Copy the data exactly. Leave nothing out.

AVAILABLE DATA |
>>>>>

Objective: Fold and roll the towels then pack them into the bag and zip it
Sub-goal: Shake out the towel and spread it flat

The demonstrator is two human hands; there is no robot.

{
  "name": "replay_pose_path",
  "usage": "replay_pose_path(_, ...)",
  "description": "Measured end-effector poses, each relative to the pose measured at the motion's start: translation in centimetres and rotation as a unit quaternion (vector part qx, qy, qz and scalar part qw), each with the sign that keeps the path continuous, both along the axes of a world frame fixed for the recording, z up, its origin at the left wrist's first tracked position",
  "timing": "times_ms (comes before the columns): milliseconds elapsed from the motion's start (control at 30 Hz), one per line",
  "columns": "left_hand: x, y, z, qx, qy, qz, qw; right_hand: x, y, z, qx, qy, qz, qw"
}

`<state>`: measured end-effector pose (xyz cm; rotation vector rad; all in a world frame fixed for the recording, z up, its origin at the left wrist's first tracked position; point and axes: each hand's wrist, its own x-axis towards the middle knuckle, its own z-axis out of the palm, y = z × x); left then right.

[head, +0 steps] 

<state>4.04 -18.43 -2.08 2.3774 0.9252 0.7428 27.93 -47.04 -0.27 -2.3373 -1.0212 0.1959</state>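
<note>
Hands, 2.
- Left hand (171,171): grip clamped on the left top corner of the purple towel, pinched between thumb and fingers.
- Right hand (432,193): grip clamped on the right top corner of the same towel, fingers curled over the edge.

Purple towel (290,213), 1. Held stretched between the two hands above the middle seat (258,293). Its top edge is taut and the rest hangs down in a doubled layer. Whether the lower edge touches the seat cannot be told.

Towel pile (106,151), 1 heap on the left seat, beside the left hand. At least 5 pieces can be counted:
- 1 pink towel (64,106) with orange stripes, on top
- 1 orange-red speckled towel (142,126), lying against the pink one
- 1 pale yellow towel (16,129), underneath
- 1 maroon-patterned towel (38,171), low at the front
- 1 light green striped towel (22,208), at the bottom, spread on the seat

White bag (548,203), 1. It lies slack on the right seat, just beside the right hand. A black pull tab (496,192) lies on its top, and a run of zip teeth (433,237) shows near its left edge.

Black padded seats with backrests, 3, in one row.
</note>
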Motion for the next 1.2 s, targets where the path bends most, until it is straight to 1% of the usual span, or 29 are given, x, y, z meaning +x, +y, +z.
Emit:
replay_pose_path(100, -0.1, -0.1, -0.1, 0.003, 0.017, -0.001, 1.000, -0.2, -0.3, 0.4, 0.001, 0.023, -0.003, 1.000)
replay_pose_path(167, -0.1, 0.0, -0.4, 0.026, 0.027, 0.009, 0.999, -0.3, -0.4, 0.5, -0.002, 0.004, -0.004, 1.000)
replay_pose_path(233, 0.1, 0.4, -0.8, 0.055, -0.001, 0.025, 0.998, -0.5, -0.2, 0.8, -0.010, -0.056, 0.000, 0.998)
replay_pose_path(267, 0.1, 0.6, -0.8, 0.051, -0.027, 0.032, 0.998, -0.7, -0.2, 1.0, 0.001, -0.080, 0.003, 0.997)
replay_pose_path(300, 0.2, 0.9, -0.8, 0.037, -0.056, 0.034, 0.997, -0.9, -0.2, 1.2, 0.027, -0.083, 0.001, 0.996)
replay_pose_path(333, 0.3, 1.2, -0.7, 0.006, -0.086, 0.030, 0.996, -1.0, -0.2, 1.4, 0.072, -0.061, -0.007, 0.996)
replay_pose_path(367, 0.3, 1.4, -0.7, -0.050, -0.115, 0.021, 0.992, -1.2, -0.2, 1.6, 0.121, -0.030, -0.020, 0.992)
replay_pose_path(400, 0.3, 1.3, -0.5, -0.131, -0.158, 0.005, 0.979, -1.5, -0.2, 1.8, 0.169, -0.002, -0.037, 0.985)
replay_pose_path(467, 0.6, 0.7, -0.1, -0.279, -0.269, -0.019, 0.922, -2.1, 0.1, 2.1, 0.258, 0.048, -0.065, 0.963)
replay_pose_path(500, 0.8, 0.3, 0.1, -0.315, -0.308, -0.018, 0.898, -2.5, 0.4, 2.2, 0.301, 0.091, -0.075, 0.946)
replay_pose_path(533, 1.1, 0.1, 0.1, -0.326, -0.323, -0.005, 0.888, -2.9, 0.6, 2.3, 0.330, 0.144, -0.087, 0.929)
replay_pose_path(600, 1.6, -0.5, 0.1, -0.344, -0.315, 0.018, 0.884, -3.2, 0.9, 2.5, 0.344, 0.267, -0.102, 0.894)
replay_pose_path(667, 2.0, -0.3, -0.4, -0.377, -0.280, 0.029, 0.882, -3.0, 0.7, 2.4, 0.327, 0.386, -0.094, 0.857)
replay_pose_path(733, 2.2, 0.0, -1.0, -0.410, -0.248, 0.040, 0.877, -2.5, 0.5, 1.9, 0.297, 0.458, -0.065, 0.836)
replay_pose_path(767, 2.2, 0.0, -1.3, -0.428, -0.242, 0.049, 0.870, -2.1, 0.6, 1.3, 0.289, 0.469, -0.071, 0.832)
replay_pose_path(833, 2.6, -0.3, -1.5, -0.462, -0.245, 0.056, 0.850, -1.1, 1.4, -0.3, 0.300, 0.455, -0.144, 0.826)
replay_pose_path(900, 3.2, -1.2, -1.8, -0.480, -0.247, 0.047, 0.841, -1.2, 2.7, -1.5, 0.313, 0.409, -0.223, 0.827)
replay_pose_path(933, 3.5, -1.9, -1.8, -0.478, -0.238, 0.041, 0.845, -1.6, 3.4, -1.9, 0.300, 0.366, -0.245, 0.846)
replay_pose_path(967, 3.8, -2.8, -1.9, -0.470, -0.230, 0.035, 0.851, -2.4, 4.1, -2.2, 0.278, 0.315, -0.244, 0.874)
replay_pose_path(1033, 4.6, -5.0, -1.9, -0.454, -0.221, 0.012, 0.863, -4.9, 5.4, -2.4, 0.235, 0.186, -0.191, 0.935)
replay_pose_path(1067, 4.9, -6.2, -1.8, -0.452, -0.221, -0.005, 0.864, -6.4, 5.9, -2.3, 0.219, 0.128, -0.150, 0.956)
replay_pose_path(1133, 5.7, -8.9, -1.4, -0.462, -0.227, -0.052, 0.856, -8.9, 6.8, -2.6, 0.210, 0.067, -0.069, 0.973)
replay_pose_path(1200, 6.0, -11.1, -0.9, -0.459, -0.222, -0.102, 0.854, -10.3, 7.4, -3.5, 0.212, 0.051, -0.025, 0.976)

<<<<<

ANSWER TO THIS TASK |
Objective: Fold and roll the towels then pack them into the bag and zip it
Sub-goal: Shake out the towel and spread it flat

The demonstrator is two human hands; there is no robot.

{
  "name": "replay_pose_path",
  "usage": "replay_pose_path(_, ...)",
  "description": "Measured end-effector poses, each relative to the pose measured at the motion's start: translation in centimetres and rotation as a unit quaternion (vector part qx, qy, qz and scalar part qw), each with the sign that keeps the path continuous, both along the axes of a world frame fixed for the recording, z up, its origin at the left wrist's first tracked position",
  "timing": "times_ms (comes before the columns): milliseconds elapsed from the motion's start (control at 30 Hz), one per line",
  "columns": "left_hand: x, y, z, qx, qy, qz, qw; right_hand: x, y, z, qx, qy, qz, qw"
}

`<state>`: measured end-effector pose (xyz cm; rotation vector rad; all in a world frame fixed for the recording, z up, its origin at the left wrist's first tracked position; point and axes: each hand's wrist, its own x-axis towards the middle knuckle, its own z-axis out of the palm, y = z × x); left then right.

[head, +0 steps] 

<state>4.04 -18.43 -2.08 2.3774 0.9252 0.7428 27.93 -47.04 -0.27 -2.3373 -1.0212 0.1959</state>
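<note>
Hands, 2.
- Left hand (171,171): grip clamped on the left top corner of the purple towel, pinched between thumb and fingers.
- Right hand (432,193): grip clamped on the right top corner of the same towel, fingers curled over the edge.

Purple towel (290,213), 1. Held stretched between the two hands above the middle seat (258,293). Its top edge is taut and the rest hangs down in a doubled layer. Whether the lower edge touches the seat cannot be told.

Towel pile (106,151), 1 heap on the left seat, beside the left hand. At least 5 pieces can be counted:
- 1 pink towel (64,106) with orange stripes, on top
- 1 orange-red speckled towel (142,126), lying against the pink one
- 1 pale yellow towel (16,129), underneath
- 1 maroon-patterned towel (38,171), low at the front
- 1 light green striped towel (22,208), at the bottom, spread on the seat

White bag (548,203), 1. It lies slack on the right seat, just beside the right hand. A black pull tab (496,192) lies on its top, and a run of zip teeth (433,237) shows near its left edge.

Black padded seats with backrests, 3, in one row.
</note>
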Motion for the next 1.2 s, targets where the path bends most, until it is straight to 1% of the usual span, or 29 are given, x, y, z meaning +x, +y, +z.
Emit:
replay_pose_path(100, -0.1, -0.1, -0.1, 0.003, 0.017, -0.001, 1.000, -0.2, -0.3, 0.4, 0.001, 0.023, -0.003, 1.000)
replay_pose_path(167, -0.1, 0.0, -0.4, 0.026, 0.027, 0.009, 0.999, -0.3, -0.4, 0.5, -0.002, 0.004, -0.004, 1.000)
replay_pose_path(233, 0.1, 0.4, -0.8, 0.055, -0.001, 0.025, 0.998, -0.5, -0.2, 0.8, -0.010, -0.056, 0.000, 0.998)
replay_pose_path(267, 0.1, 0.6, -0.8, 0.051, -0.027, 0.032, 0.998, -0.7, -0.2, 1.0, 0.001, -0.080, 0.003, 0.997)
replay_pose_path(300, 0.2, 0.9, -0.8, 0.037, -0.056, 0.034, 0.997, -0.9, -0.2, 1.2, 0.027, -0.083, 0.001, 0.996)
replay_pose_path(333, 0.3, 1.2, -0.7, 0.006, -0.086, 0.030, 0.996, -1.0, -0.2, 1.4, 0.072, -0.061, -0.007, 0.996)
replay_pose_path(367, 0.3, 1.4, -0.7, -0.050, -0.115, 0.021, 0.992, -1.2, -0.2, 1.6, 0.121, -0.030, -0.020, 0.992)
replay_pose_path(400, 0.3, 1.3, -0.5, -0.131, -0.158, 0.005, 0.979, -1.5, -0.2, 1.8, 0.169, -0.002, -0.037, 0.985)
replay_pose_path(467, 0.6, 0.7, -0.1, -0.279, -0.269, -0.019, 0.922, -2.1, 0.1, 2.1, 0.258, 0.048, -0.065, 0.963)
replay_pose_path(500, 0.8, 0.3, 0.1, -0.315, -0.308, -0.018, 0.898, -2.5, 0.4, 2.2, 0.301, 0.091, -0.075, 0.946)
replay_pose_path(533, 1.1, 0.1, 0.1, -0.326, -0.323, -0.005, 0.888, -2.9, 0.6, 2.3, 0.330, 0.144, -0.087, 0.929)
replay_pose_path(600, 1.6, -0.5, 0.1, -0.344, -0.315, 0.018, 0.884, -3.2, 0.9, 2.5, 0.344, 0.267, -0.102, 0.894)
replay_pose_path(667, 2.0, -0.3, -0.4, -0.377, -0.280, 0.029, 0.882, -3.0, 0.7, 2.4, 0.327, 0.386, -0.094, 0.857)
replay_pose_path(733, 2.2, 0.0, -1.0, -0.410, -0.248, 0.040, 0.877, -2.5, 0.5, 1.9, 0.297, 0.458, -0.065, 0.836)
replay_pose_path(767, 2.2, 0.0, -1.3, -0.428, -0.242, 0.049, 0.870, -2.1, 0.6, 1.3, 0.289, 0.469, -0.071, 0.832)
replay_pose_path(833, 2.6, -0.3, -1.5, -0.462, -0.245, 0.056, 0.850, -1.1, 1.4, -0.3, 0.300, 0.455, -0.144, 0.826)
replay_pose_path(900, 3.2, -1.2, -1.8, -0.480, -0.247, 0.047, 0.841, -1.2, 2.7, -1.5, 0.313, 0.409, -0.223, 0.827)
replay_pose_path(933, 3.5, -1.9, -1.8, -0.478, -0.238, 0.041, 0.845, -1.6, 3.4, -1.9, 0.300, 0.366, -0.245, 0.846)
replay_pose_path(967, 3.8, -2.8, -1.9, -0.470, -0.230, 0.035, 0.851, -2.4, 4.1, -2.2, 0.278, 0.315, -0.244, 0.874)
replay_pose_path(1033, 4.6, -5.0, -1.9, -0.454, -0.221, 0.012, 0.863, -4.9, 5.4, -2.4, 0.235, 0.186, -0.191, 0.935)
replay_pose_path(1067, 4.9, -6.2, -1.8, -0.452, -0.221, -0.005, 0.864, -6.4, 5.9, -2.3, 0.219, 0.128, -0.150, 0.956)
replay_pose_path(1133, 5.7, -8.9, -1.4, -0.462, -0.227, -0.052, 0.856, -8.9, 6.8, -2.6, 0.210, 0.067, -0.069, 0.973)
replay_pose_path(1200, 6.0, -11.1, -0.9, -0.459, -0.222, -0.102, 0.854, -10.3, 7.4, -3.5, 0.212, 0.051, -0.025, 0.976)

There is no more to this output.